> [What is required] Copy every line below that has the word "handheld" in it.

——————

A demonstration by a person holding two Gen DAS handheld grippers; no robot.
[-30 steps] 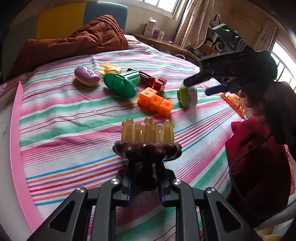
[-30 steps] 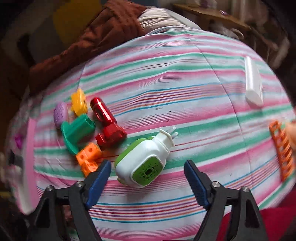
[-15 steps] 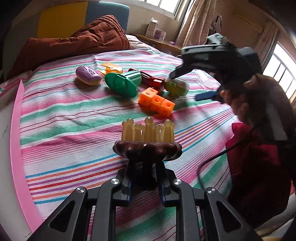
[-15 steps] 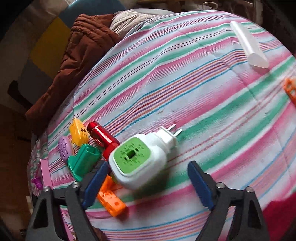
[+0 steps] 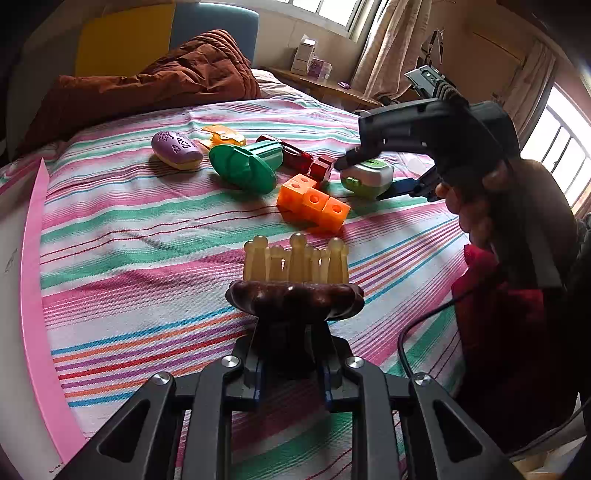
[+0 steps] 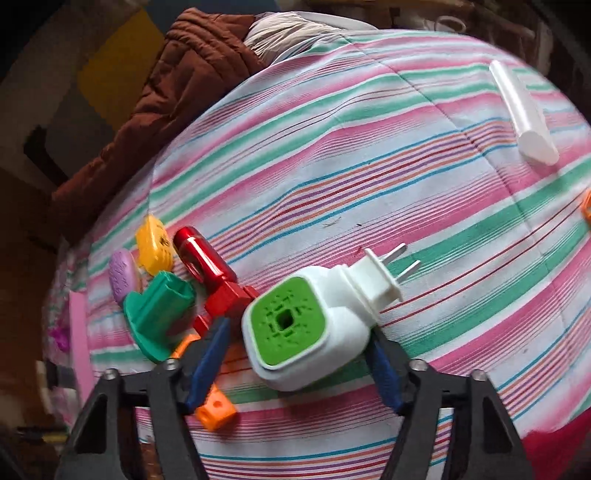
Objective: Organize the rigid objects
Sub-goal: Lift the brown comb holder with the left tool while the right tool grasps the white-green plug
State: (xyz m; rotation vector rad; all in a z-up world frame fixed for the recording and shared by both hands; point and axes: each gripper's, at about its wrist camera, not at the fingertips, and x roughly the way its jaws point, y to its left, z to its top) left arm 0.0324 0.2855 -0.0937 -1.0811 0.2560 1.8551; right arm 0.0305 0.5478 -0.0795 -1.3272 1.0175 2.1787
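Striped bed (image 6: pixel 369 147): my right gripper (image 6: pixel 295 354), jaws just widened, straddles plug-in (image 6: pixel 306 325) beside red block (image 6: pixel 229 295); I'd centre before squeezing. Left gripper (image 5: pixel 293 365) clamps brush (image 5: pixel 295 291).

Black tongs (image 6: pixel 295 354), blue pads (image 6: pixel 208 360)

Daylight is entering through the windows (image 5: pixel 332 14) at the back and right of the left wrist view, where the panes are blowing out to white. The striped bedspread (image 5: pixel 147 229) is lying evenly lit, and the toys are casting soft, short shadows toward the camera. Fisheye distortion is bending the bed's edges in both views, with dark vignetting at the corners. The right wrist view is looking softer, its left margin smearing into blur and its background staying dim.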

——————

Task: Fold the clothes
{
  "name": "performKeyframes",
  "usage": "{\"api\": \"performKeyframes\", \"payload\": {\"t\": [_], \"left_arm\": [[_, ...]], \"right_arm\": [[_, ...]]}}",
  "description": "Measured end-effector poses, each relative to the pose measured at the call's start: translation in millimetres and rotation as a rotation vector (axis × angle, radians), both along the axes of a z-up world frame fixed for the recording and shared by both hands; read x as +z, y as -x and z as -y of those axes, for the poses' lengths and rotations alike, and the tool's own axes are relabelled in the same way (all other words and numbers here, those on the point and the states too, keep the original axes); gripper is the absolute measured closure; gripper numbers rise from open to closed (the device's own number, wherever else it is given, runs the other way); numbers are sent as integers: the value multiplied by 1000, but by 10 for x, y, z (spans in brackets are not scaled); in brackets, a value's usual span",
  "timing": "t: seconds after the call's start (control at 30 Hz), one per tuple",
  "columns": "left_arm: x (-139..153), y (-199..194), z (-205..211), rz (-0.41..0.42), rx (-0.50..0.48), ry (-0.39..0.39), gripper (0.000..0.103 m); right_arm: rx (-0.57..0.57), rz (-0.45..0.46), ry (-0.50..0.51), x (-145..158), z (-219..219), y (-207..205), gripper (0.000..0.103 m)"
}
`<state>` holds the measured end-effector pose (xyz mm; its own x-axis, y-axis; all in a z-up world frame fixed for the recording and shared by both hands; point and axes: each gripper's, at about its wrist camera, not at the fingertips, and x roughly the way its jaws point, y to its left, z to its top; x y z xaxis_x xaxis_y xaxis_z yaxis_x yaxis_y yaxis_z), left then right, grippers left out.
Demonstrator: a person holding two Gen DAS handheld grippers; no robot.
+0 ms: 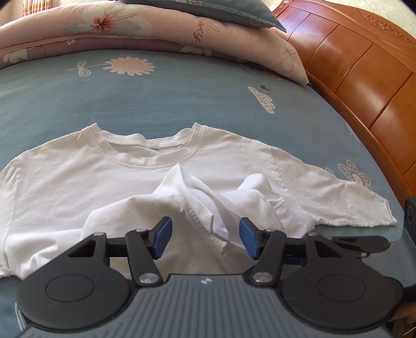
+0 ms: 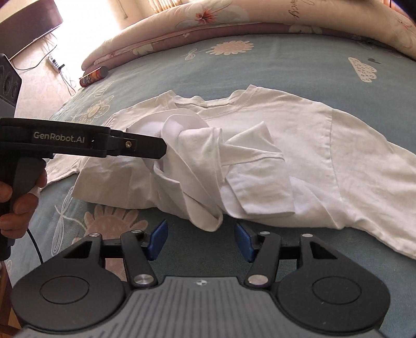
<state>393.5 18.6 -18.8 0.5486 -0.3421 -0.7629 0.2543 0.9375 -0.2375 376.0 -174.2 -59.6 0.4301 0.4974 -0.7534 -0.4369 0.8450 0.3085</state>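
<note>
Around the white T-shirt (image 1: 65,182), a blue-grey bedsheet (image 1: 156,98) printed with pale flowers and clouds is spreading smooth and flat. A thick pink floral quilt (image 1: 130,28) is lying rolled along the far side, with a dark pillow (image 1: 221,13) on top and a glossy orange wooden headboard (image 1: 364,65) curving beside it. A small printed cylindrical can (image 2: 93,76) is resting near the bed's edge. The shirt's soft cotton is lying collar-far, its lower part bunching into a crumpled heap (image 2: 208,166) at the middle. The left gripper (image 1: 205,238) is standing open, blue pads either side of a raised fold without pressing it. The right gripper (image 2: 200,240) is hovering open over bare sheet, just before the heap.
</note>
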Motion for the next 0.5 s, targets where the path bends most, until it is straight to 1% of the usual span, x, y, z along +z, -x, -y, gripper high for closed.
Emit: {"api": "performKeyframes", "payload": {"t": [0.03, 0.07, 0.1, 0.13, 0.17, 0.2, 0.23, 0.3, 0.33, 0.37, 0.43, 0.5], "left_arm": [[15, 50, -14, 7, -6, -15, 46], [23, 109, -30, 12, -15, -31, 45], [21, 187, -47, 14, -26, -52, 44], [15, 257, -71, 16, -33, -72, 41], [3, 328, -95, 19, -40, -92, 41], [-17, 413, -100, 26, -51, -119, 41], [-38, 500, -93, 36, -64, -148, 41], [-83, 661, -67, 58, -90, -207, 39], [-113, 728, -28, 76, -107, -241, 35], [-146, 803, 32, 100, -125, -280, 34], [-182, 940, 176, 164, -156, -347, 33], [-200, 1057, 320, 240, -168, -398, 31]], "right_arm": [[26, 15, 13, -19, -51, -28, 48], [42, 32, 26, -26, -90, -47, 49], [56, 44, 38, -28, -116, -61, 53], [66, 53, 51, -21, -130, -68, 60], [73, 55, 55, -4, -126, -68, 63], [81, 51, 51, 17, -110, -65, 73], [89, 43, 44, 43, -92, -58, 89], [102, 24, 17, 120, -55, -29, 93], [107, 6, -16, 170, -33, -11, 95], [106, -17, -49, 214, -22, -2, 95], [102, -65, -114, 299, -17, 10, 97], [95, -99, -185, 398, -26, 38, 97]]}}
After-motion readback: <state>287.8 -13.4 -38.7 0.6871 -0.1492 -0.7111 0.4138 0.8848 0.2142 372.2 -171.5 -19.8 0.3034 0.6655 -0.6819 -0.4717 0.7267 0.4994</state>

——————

> [Answer space]
A demonstration by a person holding two Gen DAS handheld grippers; no robot.
Demonstrator: a person holding two Gen DAS handheld grippers; no robot.

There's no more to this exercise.